"Jangan salahkan mereka, Emban Ayu," kata Tunggadewi menengahi. "Biar bagaimanapun, omongan soal genderuwo itu sangat membantu pemecahan kasusnya. Lagipula, bukankah kau sendiri yang membantu Emban Alit menyebarkan desas-desus adanya genderuwo?"
Emban Ayu seketika berhenti menangis. Dia menatap Tunggadewi dengan nanar. "A...apa, Gusti?"
Tunggadewi menatapnya sambil tersenyum sinis. "Ayolah, tak usah berpura-pura lagi. Kau kira aku tak tahu kalau kau ini sekutu Emban Alit? Yah, harus aku akui sandiwaramu tak kalah dengannya. Tapi seperti dia, kau pun berbuat kesalahan. Bagaimana? Mau aku beritahu di mana kesalahanmu?"
Emban Ayu tak menjawab. Ekspresi wajahnya sukar ditebak.
"Baiklah, akan kuberitahu," kata Tunggadewi. "Seperti dirimu, semua emban selalu tinggal di Keputren, terpisah dari bagian keraton lain. Apa yang terjadi di luar, kalian tak bisa segera tahu. Jadi mustahil kalau kalian tahu Wulunggeni terbunuh dini hari tadi. Dan itulah yang tercermin dari keterangan teman-temanmu di awal tadi.
"Emban Alot bilang beringin itu ditebang agar 'tak ada korban lagi selain Sekarwani dan Emban Alit'. Sementara Emban Amben bilang tak bisa tidur kalau ada lagi yang mati selain Sekarwani. Artinya mereka tidak tahu ada korban lain, yaitu Wulunggeni. Tapi waktu giliranmu, kau bilang peristiwa ini memakan tiga korban. Berarti kau sudah tahu kalau ada korban ketiga. Bagaimana bisa, Emban Ayu?"
Semua mata seketika memandang Emban Ayu. Tapi tetap saja emban itu ada diam. Hanya tubuhnya semakin menegang.
Seolah acuh saja, Tunggadewi terus melanjutkan, "Hanya satu penjelasannya. Emban Alit yang memberi tahu. Dan tak mungkin dia melakukannya jika kau bukan sekutunya. Sebenarnya itu juga sudah  terendus dari keterangan dua temanmu.
"Menurut Emban Amben, kau mengaku sering diganggu gendruwo. Sementara menurut Emban Alot, justru Emban Alit yang cerita seperti itu. Sekilas membingungkan. Tapi wajar kalau kalian bekerja sama menyebarkan desas-desus. Kurasa tujuannya agar kedua temanmu tak berani mendekati pohon itu. Biar kalian berdua leluasa memanjatnya untuk mengamati bangsal pusaka - sebelum menyelinap ke sana."

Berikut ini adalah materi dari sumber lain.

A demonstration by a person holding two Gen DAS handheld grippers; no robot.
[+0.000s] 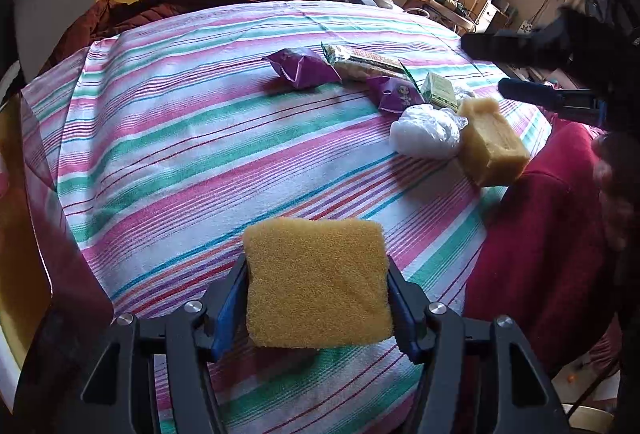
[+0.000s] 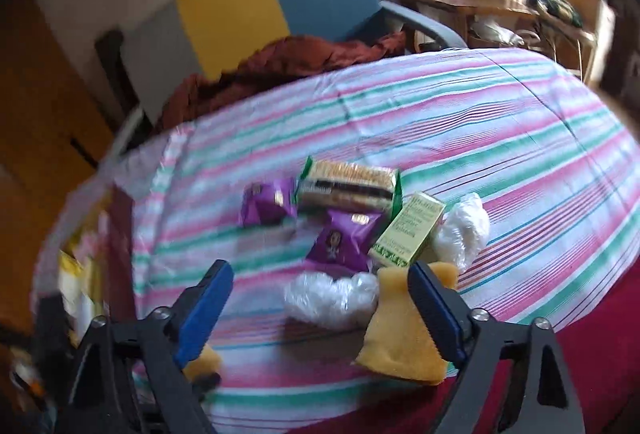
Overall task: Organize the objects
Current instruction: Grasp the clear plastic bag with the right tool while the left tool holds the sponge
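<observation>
the left gripper (image 1: 318,290) is clamped on a flat yellow square sponge (image 1: 316,282), held above the pink, green and white striped tablecloth (image 1: 180,138). further right lie two purple snack packets (image 1: 302,67), a green-edged cracker pack (image 1: 366,63), a small green box (image 1: 440,90), a white plastic-wrapped bundle (image 1: 426,132) and a thick yellow sponge block (image 1: 494,140). the right gripper (image 2: 320,288) stands spread wide, holding nothing, its right finger against that block.
</observation>
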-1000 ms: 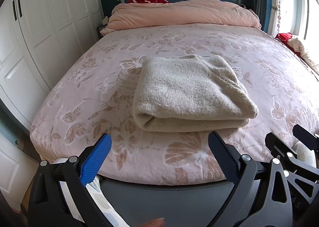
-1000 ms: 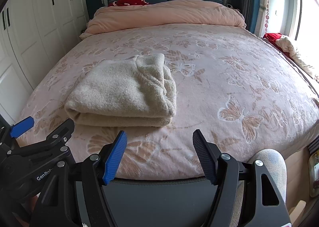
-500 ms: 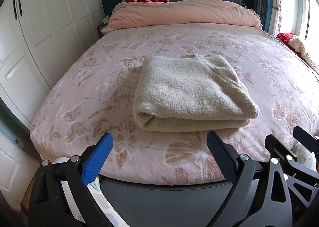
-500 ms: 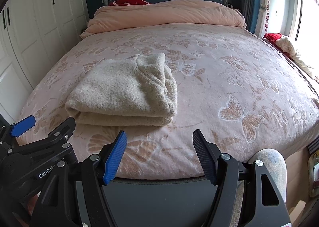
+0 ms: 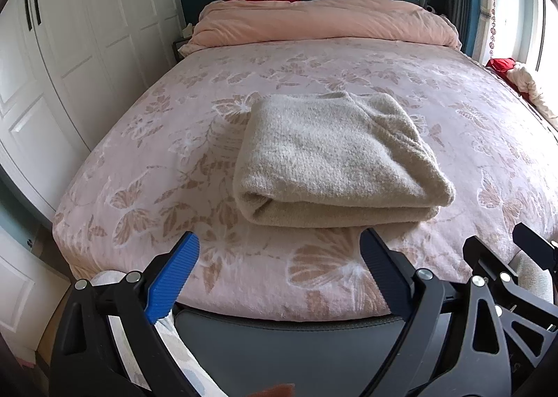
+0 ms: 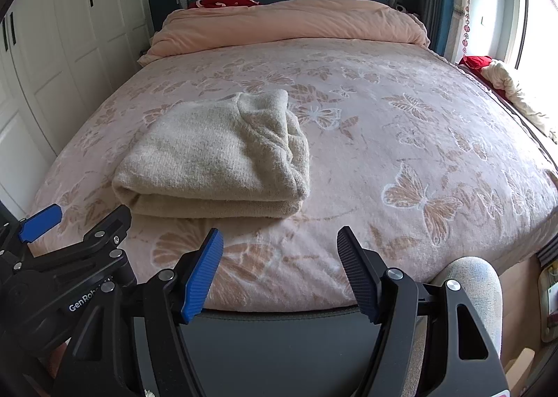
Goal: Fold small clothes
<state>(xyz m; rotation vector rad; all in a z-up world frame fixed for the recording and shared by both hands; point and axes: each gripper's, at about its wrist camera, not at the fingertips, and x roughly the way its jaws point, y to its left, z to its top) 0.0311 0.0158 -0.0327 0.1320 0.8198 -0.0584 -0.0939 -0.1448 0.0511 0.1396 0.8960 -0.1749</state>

Mendengar paparan Tunggadewi, Emban Alot yang memeluk Emban Ayu jadi berubah sikap. Dia melepas pelukannya. Matanya yang lembut berubah garang. Sementara Emban Ayu tiba-tiba berteriak marah. Dan sedetik kemudian dia melompat dan menerjang Tunggadewi.
Namun sebelum hal terburuk terjadi, Emban Alot sudah bertindak. Dia memukul Emban Ayu telak di rahangnya. Kepalan tangan kirinya yang besar berotot itu membuat Emban Alit terjengkang ke belakang dan tak bangun-bangun lagi.